[DATA LISTING]
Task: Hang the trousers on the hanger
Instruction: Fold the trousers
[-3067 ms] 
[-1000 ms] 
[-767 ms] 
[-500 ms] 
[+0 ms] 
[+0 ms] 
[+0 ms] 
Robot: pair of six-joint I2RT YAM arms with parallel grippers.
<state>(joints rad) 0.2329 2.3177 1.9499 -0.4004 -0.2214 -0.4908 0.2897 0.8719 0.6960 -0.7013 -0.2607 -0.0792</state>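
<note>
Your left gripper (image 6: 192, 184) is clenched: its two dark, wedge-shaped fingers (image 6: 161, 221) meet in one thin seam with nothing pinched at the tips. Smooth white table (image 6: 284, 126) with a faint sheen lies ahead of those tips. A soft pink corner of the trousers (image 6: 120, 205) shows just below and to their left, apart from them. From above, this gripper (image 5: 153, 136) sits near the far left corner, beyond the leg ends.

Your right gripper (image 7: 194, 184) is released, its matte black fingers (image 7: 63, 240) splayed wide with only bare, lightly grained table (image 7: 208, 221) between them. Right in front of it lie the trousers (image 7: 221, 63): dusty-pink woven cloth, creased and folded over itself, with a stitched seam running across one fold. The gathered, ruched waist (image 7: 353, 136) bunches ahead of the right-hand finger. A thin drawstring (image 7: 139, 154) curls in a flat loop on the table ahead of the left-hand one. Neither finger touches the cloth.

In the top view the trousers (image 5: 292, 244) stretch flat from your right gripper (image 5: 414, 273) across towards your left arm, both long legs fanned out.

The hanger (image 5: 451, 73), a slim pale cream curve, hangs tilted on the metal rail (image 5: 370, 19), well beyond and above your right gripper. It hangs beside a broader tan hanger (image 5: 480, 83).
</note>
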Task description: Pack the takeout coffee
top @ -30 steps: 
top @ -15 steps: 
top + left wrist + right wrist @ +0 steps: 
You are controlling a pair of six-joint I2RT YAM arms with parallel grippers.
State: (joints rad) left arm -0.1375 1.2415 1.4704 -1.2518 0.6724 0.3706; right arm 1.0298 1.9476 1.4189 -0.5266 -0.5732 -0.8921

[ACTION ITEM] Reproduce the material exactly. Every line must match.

[RESPONSE AREA]
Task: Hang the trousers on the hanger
Instruction: Fold the trousers
[-3067 ms] 
[-1000 ms] 
[-767 ms] 
[-500 ms] 
[+0 ms] 
[+0 ms] 
[+0 ms] 
Robot: pair of six-joint I2RT YAM arms with parallel grippers.
<state>(joints rad) 0.2329 2.3177 1.9499 -0.4004 -0.2214 -0.4908 0.2897 0.8719 0.6960 -0.7013 -0.2607 -0.0792</state>
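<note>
Your left gripper (image 6: 192, 184) is clenched: its two dark, wedge-shaped fingers (image 6: 161, 221) meet in one thin seam with nothing pinched at the tips. Smooth white table (image 6: 284, 126) with a faint sheen lies ahead of those tips. A soft pink corner of the trousers (image 6: 120, 205) shows just below and to their left, apart from them. From above, this gripper (image 5: 153, 136) sits near the far left corner, beyond the leg ends.

Your right gripper (image 7: 194, 184) is released, its matte black fingers (image 7: 63, 240) splayed wide with only bare, lightly grained table (image 7: 208, 221) between them. Right in front of it lie the trousers (image 7: 221, 63): dusty-pink woven cloth, creased and folded over itself, with a stitched seam running across one fold. The gathered, ruched waist (image 7: 353, 136) bunches ahead of the right-hand finger. A thin drawstring (image 7: 139, 154) curls in a flat loop on the table ahead of the left-hand one. Neither finger touches the cloth.

In the top view the trousers (image 5: 292, 244) stretch flat from your right gripper (image 5: 414, 273) across towards your left arm, both long legs fanned out.

The hanger (image 5: 451, 73), a slim pale cream curve, hangs tilted on the metal rail (image 5: 370, 19), well beyond and above your right gripper. It hangs beside a broader tan hanger (image 5: 480, 83).
</note>
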Task description: Pack the takeout coffee
top @ -30 steps: 
top @ -15 steps: 
top + left wrist + right wrist @ +0 steps: 
You are controlling a pair of six-joint I2RT YAM arms with parallel grippers.
State: (joints rad) left arm -0.1375 1.2415 1.4704 -1.2518 0.6724 0.3706; right arm 1.0298 1.9476 1.4189 -0.5266 -0.5732 -0.8921

With that, the output is done.